§ Your task: In the listing below, locate the line that contains "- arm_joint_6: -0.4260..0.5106" and the line that contains "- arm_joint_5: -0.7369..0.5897". Restate word for word those two lines and every line between them, and nothing else.

§ Provided records:
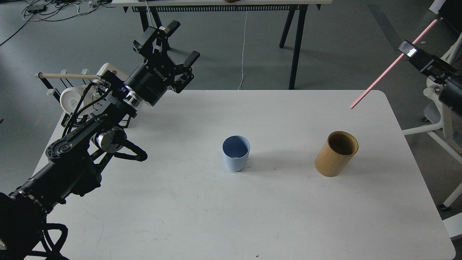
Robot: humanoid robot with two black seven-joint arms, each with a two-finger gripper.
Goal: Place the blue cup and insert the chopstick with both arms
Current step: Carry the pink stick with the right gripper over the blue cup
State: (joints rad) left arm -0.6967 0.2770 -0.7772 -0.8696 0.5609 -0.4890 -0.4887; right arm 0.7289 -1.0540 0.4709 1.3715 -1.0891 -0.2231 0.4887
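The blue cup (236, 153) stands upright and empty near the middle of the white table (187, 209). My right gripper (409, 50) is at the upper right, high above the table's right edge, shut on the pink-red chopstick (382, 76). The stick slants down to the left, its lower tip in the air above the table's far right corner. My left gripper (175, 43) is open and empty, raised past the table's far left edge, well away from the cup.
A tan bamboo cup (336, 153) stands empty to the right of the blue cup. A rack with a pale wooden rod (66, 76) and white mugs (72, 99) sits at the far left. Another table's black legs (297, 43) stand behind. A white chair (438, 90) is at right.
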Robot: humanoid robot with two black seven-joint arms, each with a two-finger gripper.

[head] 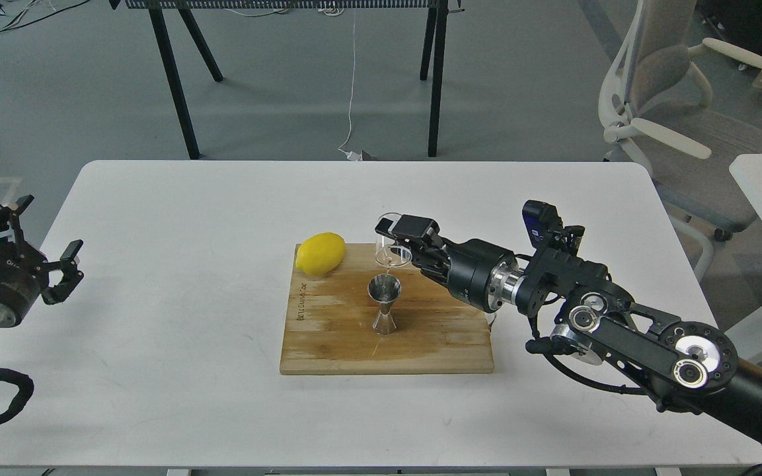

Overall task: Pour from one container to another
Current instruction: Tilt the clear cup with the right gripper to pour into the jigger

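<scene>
Two containers matter here: your glass cup (392, 250) and the steel jigger (384, 305). You have the cup clamped in the right gripper (399, 239), lifted off the board and tilted, its lower rim just above and behind the jigger's open top. A thin line runs from the cup's rim down toward the jigger's mouth (looks like liquid, too fine to be sure). The jigger stands upright near the middle of the wooden cutting board (328, 337), apart from the cup.

A lemon (320, 253) lies on the board's far-left corner, overhanging the edge a little, left of the cup and not touching it. The board sits roughly centred on the white surface (156, 370), with burnt-in lettering along its left edge (unreadable from here).

Your right arm comes in from the lower right, wrist stretched out over the board's right side. Your left gripper (50, 254) hangs off at the far left, over the surface's left edge, fingers spread and holding nothing, well apart from the board.

Beyond the surface: grey floor, black legs of another table (176, 86), a white cable (352, 79) trailing down, and a grey office chair (678, 119) at the right.
</scene>
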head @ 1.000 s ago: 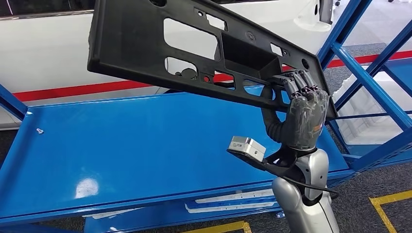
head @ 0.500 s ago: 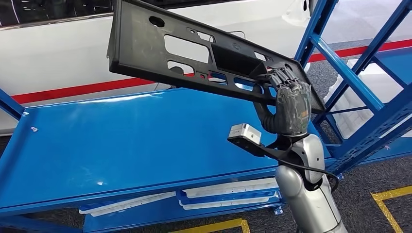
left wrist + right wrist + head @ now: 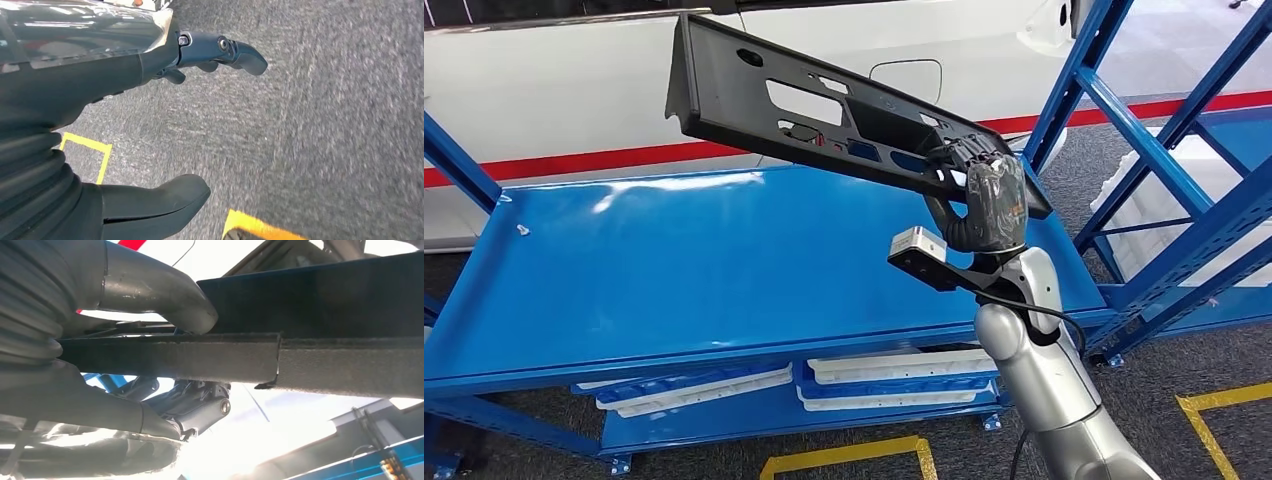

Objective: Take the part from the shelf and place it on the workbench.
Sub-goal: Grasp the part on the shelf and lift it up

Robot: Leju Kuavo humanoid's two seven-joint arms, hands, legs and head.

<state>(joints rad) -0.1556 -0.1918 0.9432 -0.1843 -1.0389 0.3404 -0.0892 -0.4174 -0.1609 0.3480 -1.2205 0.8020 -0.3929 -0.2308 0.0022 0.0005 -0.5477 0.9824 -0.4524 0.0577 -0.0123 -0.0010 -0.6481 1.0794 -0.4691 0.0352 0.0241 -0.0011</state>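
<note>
Part (image 3: pixel 824 115): one, long flat black moulded plastic panel with several rectangular cut-outs and round holes, tilted in the air above the glossy blue metal workbench (image 3: pixel 704 280), clear of it. Gripped at the near edge by right hand (image 3: pixel 989 200), thumb (image 3: pixel 165 295) over one face, fingers under. Left hand (image 3: pixel 100 100) above grey speckled floor (image 3: pixel 325 125), fingers apart, holding nothing. Two white trays (image 3: pixel 894 380) on the lower shelf.

The right arm reaches up and forward, its robot hand (image 3: pixel 992 205) gripping the part (image 3: pixel 824 110) by its edge, thumb on one face and fingers (image 3: pixel 200 405) on the other, while the left robot hand (image 3: pixel 90 75) hangs with fingers apart, holding nothing
</note>
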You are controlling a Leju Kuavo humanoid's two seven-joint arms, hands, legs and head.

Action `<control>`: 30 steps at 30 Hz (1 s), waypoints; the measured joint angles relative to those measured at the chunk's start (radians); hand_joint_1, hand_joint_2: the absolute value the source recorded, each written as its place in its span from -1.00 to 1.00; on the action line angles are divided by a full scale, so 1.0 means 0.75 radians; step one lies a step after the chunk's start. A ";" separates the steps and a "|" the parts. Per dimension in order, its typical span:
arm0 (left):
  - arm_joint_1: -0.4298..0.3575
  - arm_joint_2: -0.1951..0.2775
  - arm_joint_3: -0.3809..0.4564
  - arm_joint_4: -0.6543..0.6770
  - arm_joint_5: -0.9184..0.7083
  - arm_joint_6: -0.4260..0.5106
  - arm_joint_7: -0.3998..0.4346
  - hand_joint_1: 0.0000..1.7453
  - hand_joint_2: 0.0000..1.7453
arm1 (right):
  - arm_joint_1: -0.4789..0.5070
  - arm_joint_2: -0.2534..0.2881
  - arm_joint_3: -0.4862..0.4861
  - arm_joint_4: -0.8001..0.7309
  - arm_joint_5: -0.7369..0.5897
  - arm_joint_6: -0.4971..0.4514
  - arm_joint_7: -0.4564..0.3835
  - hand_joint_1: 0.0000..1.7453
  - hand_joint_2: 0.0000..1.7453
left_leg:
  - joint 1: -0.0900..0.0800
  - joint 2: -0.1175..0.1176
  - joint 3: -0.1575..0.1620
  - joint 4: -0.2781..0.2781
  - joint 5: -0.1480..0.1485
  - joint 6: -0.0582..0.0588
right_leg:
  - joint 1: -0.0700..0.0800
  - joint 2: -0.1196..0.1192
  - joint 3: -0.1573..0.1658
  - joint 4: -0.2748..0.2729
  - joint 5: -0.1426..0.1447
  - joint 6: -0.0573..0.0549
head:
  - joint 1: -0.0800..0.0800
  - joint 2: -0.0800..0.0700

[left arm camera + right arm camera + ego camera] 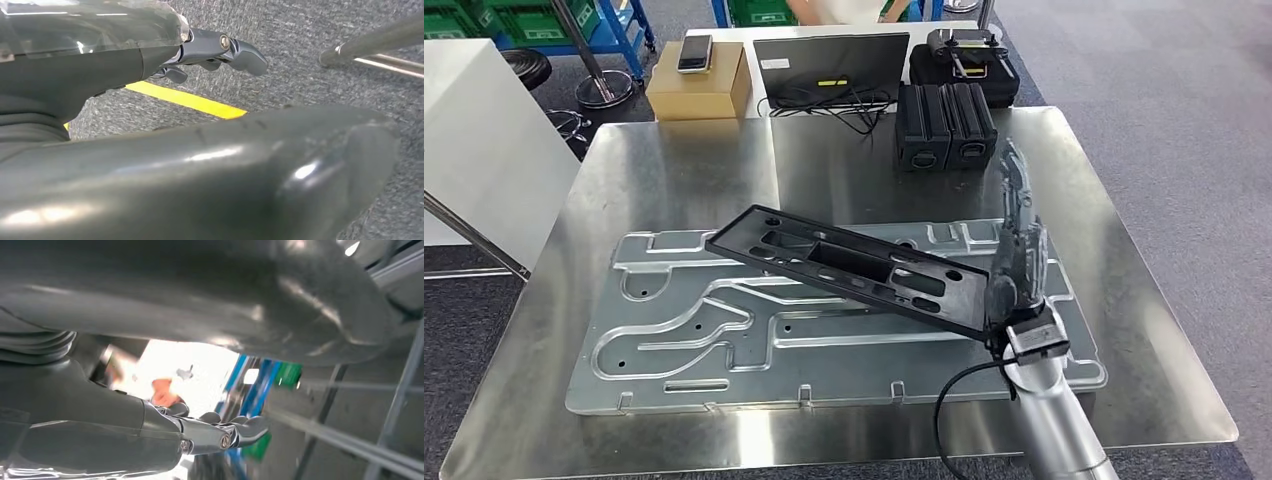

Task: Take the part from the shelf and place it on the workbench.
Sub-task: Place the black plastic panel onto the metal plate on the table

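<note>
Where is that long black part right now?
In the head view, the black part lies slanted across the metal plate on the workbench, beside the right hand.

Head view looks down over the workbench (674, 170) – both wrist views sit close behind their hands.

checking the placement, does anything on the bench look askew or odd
Yes: the black part lies diagonally across the stamped metal panel, its near end beside the right hand, not squared to the workbench.

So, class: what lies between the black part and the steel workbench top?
In the head view, a large stamped metal panel lies flat on the workbench; the black part sits tilted above it, its right end at the right hand.
</note>
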 joint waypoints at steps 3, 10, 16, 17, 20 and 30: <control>0.011 -0.002 0.005 0.000 0.004 -0.001 -0.009 -1.00 -1.00 | 0.125 -0.007 -0.060 -0.118 0.124 -0.147 0.000 -1.00 -1.00 | 0.001 0.000 -0.020 0.026 0.036 -0.002 | 0.001 0.000 0.007 0.005 -0.011 0.002 | 0.000 0.000; 0.017 -0.005 0.008 0.000 0.002 -0.002 -0.030 -1.00 -1.00 | 0.330 -0.018 -0.198 -0.346 0.275 -0.343 0.000 -1.00 -1.00 | -0.010 -0.002 0.145 -0.316 0.171 0.040 | 0.004 0.004 0.021 0.015 -0.028 0.038 | 0.000 0.000; 0.012 -0.011 0.008 0.000 -0.004 0.005 -0.031 -1.00 -1.00 | 0.428 -0.021 -0.263 -0.437 0.362 -0.416 0.000 -1.00 -1.00 | -0.002 0.004 0.130 -0.333 0.197 0.067 | -0.009 0.009 -0.120 0.365 -0.232 0.076 | 0.000 0.000; 0.012 -0.011 0.008 0.000 -0.006 0.006 -0.031 -1.00 -1.00 | 0.443 -0.021 -0.266 -0.443 0.373 -0.424 0.000 -1.00 -1.00 | -0.002 0.004 0.125 -0.330 0.199 0.066 | -0.012 0.009 -0.130 0.398 -0.237 0.080 | 0.000 0.000; 0.011 -0.014 0.008 0.000 -0.008 0.008 -0.031 -1.00 -1.00 | 0.468 -0.021 -0.269 -0.460 0.422 -0.448 0.000 -1.00 -1.00 | -0.001 0.002 0.116 -0.321 0.203 0.058 | -0.022 0.010 -0.016 0.204 -0.132 0.083 | 0.000 0.000; 0.006 -0.018 0.016 0.000 -0.002 0.006 -0.023 -1.00 -1.00 | 0.513 -0.019 -0.277 -0.481 0.533 -0.503 0.026 -1.00 -1.00 | 0.001 0.001 0.004 -0.071 0.028 -0.012 | -0.012 0.002 0.009 0.005 -0.012 0.006 | 0.000 0.000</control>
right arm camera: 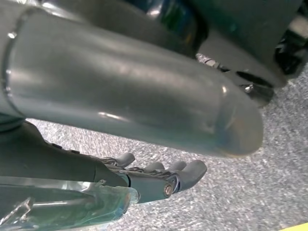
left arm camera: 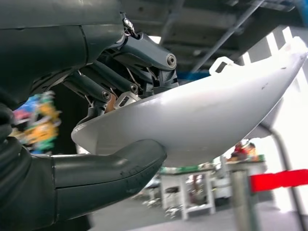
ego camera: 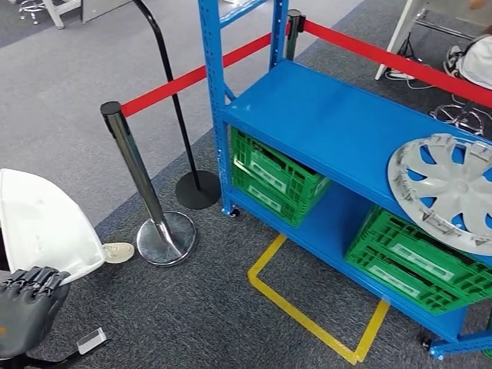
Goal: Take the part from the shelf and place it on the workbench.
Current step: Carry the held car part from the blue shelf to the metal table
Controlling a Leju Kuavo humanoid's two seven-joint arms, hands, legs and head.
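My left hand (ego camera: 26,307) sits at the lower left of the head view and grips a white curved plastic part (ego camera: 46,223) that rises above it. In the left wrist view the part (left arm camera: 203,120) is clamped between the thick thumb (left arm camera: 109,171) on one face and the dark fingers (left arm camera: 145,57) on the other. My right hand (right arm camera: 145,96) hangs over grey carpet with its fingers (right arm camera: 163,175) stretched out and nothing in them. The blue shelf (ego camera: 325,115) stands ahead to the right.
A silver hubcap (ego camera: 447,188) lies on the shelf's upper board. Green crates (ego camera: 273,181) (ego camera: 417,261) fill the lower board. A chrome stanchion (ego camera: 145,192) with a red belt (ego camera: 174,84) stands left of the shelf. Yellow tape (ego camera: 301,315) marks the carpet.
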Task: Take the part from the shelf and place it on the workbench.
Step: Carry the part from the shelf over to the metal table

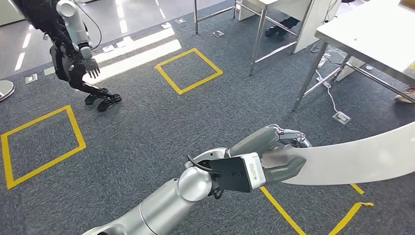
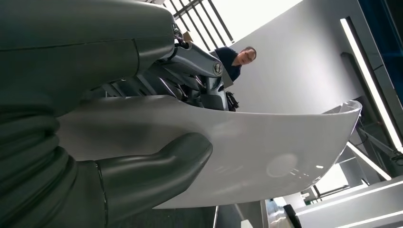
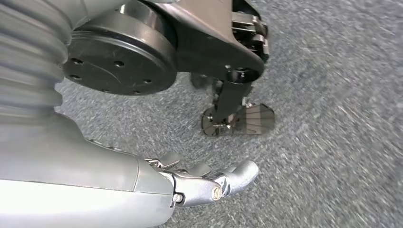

§ Task response:
  - arm_joint_6: -0.4260..0.5106
  - arm_joint_7: -0.3998..0.4346
  - hand_joint_1: 0.0000..1.7453
  - hand_joint_2: 0.0000..1.7453
arm1 (right):
  - arm_joint_1: -0.4789..0.5070
  - arm_joint_2: -0.2534..0.2881
  - arm_joint_3: -0.4862..0.4861
  - arm_joint_4: -0.8001..0.7309
  - arm_joint_5: -0.7369..0.5897

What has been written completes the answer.